My Adventures in Machine Learning 4
Ranking the systems by workload
Today I’ll start with a trivial question: How busy are the BW systems compared to each other? It will be a preparation for my machine learning steps in the next section. I am already collection many metrics, so I have enough data to evaluate. For this question I focus on 26 metrics because I think they are most helpful:
IP_INFOPAKIDS, IP_RECORDS, DTP_REQUESTS, DTP_DATAPAKS, DTP_RECORDS, DTP_GB, Q_USERS, Q_QUERIES, Q_NAVSTEPS, PC_CHAINS, PC_RUNS, BTC_JOBS, DB_BLOCK_CHANGES, LOG_GB, SELECTS, INSERTS, UPDATES, DELETES, CALLS, DV_NUMROWS, DV_DSO_GB, DV_IC_GB, DV_WARM_GB, BIA_USED, AL_SUCCESS, USERA
They should correlate very well with the desired workload, which means the higher these numbers the higher the (useful) workload on the system. I omitted ambiguous metrics like e.g. IP_SECONDS, because a high total runtime for InfoPackages could mean either:
- a lot of data was being loaded from the source systems
- few data was loaded from the source systems, but in a very inefficient way
I assume, no unnecessary batchjobs are being scheduled and users only execute useful queries etc. The actual values of the metrics are normalized by their overall average. For each system the normalized averages for all 26 metrics are summed up. A score of 26 would mean a system is showing a very average overall workload. This also means that all 26 metrics have the same weight, which sounds like a reasonable thing to do to keep things simple.

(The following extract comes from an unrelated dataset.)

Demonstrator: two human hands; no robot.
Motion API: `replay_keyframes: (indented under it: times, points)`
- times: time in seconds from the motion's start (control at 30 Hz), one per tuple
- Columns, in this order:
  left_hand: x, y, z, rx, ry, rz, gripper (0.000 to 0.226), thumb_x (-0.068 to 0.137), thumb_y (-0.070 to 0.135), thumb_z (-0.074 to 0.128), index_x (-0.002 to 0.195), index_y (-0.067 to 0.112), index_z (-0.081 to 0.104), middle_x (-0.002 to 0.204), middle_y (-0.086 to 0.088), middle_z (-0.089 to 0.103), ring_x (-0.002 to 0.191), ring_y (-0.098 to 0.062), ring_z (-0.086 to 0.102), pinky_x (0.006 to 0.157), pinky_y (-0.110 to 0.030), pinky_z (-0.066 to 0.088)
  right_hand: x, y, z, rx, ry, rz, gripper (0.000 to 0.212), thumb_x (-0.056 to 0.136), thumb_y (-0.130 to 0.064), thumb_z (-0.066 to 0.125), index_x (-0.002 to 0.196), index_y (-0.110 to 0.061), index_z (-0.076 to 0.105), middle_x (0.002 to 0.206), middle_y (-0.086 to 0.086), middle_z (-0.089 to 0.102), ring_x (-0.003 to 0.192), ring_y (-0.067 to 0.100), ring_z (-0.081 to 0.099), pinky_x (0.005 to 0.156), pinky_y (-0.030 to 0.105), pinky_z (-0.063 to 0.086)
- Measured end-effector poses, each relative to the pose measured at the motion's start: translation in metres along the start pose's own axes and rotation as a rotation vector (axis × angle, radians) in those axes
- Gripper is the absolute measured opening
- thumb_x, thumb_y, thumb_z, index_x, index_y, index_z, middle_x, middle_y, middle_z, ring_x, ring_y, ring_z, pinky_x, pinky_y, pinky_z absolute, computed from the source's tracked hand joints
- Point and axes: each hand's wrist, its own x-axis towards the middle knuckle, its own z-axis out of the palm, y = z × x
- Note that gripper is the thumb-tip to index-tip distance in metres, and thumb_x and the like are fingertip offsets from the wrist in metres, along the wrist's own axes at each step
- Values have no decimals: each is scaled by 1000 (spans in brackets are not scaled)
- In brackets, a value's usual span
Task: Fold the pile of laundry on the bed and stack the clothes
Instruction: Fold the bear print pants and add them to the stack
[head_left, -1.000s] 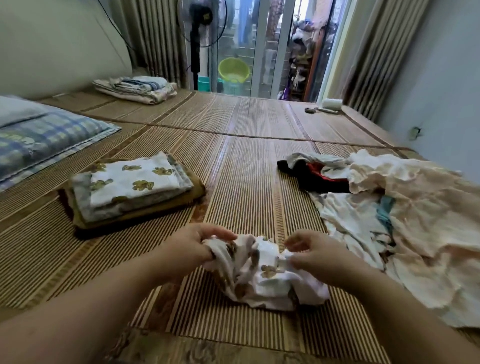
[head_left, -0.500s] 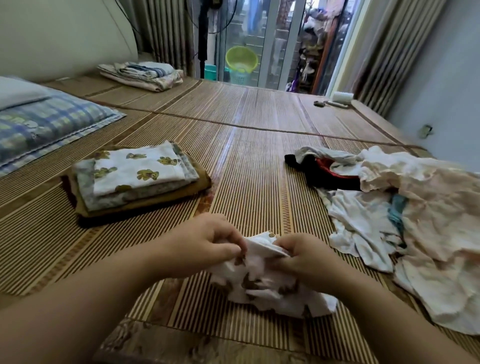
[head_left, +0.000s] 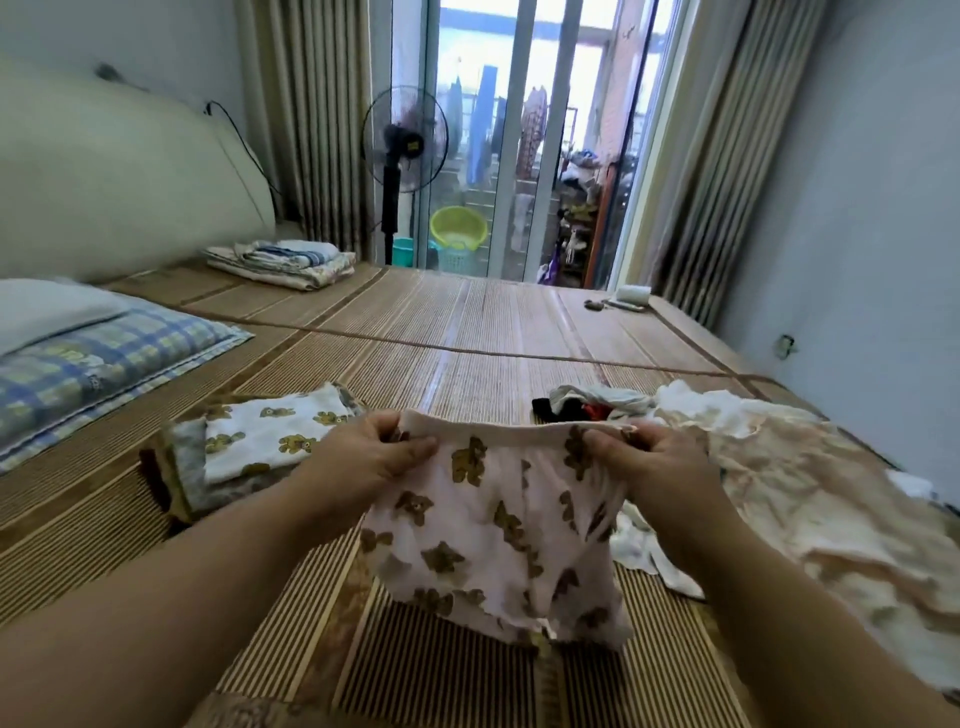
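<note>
Small white shorts with brown bear prints (head_left: 498, 525) hang spread out above the bamboo mat (head_left: 467, 338). My left hand (head_left: 374, 457) pinches the left end of their waistband and my right hand (head_left: 649, 462) pinches the right end. To the left lies a stack of folded clothes (head_left: 249, 447), topped by a piece in the same bear print. The unfolded laundry pile (head_left: 789, 493), mostly cream and white with a black and red piece at its far edge, spreads on the right.
A plaid pillow (head_left: 98, 364) lies at the far left. Folded bedding (head_left: 280, 262) sits by the headboard. A standing fan (head_left: 404, 150) and a yellow-green basin (head_left: 458, 228) stand past the bed near the glass door. A white roll (head_left: 634, 296) lies at the far right corner.
The bear-print shorts were a crumpled bundle on the mat; both hands have lifted them and pulled the waistband apart so they hang open. The view has tilted upward.
</note>
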Motion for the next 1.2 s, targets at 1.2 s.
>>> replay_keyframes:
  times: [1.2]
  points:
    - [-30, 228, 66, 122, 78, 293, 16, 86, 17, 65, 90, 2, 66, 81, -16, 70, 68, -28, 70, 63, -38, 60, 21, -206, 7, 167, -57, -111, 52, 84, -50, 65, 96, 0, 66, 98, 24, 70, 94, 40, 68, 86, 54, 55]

Finally I get this overview:
Table 1: Workload Scores
System POC is pretty much average, the highest workload is on PO7. The BWonHANA systems PH1 and PH2 are somwhere in the middle.
Picture 1: Barcharts of the workload scores
From my personal experience, I would classify the sysmtes PO5, PO8, PO4, POD and PO9 as low worload systems. Maybe the systems POC, PH2, POB and PO2 could be classified as medium workload systems, since they also seem to have a similar overall workload. Now let’s start with classification algorithms if they would confirm my opinion.
Classifying systems by workload
My overall goal is to detect unusual BW workload. So a classfication algorithm should help me with anomaly detection. I’ll start with standard classifcation algorithms that should simply take all available performance data without knowing which SID the workload belongs to, and then cluster the data intelligently. Ideally the 15 SIDs will each get their own cluster.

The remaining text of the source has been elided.